We go on with the story.
Chap 243 implies it was already leaking out more consistently than it did previously by showing that, when Ogata was sleeping and his mental defenses were low, he calls his brother and is overheard by Usami, who immediately figures Ogata, deep down, is regretting killing Yuusaku. On the opposite side Ogata is still fully in denial but, if the leaks were to keep being slow, maybe they could have forced Ogata to confront them so he would have lead with them in a better manner. Or not.
We’ll never know because it wasn’t meant to go that way (and because we can’t tell if he dreamt Yuusaku again out of his fever dream in 164/165 because the manga never showed him doing so and the fact it happened in 243 might be merely due to him not having fully recovered yet… though this would mess up a bit with the timeline but whatever).
Anyway we don’t really know in details how Ogata was prior to the gold hunt, but through the gold hunt we see he’s a risk taker when trying to reach his goal. Very likely it’s not all bravado and recklessness.
Ogata’s maladaptive copying mechanism is showing its downsides.
Not only it doesn’t stop Ogata from making the same mistakes over and over but leads him to be subconsciously suicidal which is a side reaction suppressed guilt can cause. It’s not conscious otherwise Ogata would have just gunned himself much sooner, but it’s there, subconscious, and it makes him reckless.
It’ll get worse though.
In chap 164 Ogata gets delirious with fever, his mental defense weakens and he starts seeing Yuusaku in place of Asirpa.

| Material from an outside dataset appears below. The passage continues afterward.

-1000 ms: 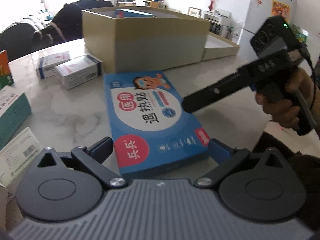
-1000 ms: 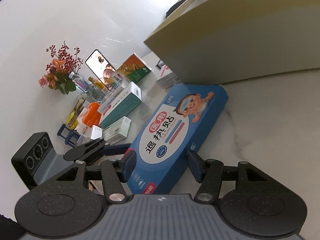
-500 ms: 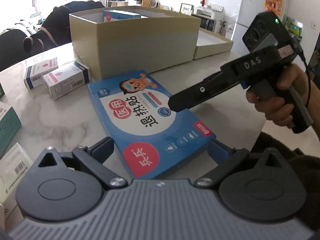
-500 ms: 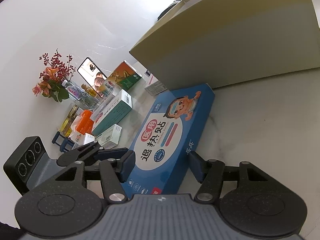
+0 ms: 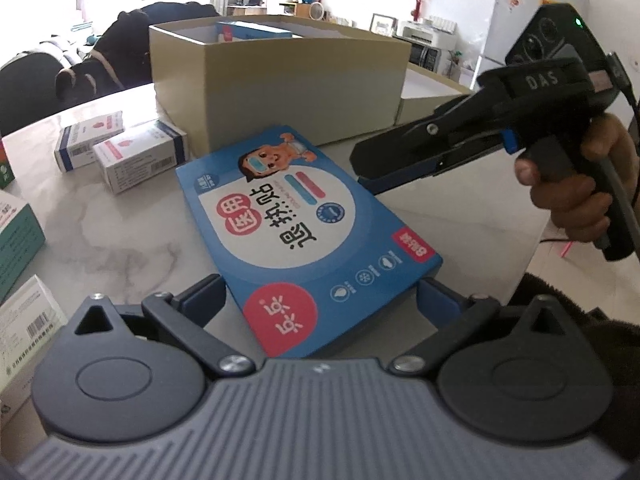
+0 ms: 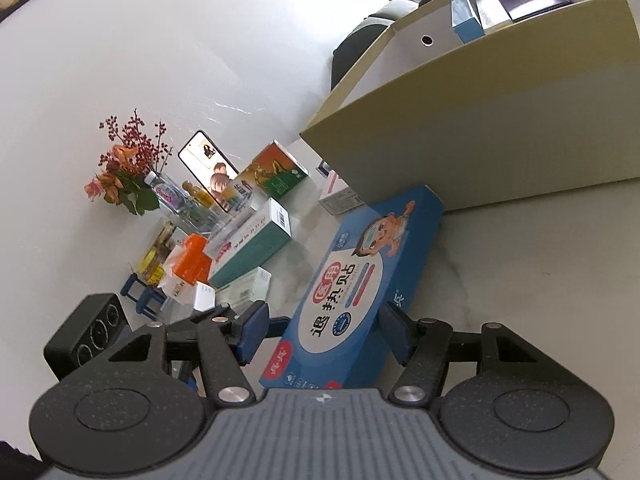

If before Ogata would see Yuusaku just in dreams which Ogata might or might not remember, now he sees him in front of himself. Kind Yuusaku, mortally wounded Yuusaku, he’s in front of him in place of Asirpa. A part of Ogata’s consciousness probably starts connecting the dots but is again suppressed as Ogata continues to deny everything because it’s safer, it’s less painful and he never fully graduated from being a child who believes if he closes his eyes bad things will disappear for real.
Again, maybe with time (and, likely, with help from an external source) Ogata might have processed it better but that’s not that kind of story and, as he gains strength due to recovering from the fever, his mental defenses go back in place and he likely goes back on seeing Asirpa instead than Yuusaku.
It was just the fever, nothing more, he likely told himself.
Only it wasn’t so simple.
On the ice field, in an effort to get Asirpa’s cooperation, Ogata put in Sugimoto’s mouth the words he wanted his father to tell him and he’s so emotionally involved by his narration he makes the mistake of telling Asirpa Sugimoto would want to eat something that’s absolutely not connected with Sugi, anglerfish nabe instead than, let’s say ‘citatap’ or something else he KNEW Sugimoto liked (Ogata couldn’t know of the dried persimmons but picking a random food was way more risky than trying with a food he knew Sugimoto liked to eat). Asirpa discovers the lie and Ogata cracks a little.
He challenges Asirpa to kill him.
Officially because she’s like him and so she can kill too if she has a reason.
According to chap 310, because a part of him, which he still keeps suppressed, has realized his own sense of guilt thanks to her and now he wants to be killed by her.
Yes, the mind can fracture in such a way, keeping your wishes hidden from your conscious yet moving to act you in a certain way and manufacturing fake reasons so that you don’t have to face your real ones but also yes, I would have wished Noda had explained it better.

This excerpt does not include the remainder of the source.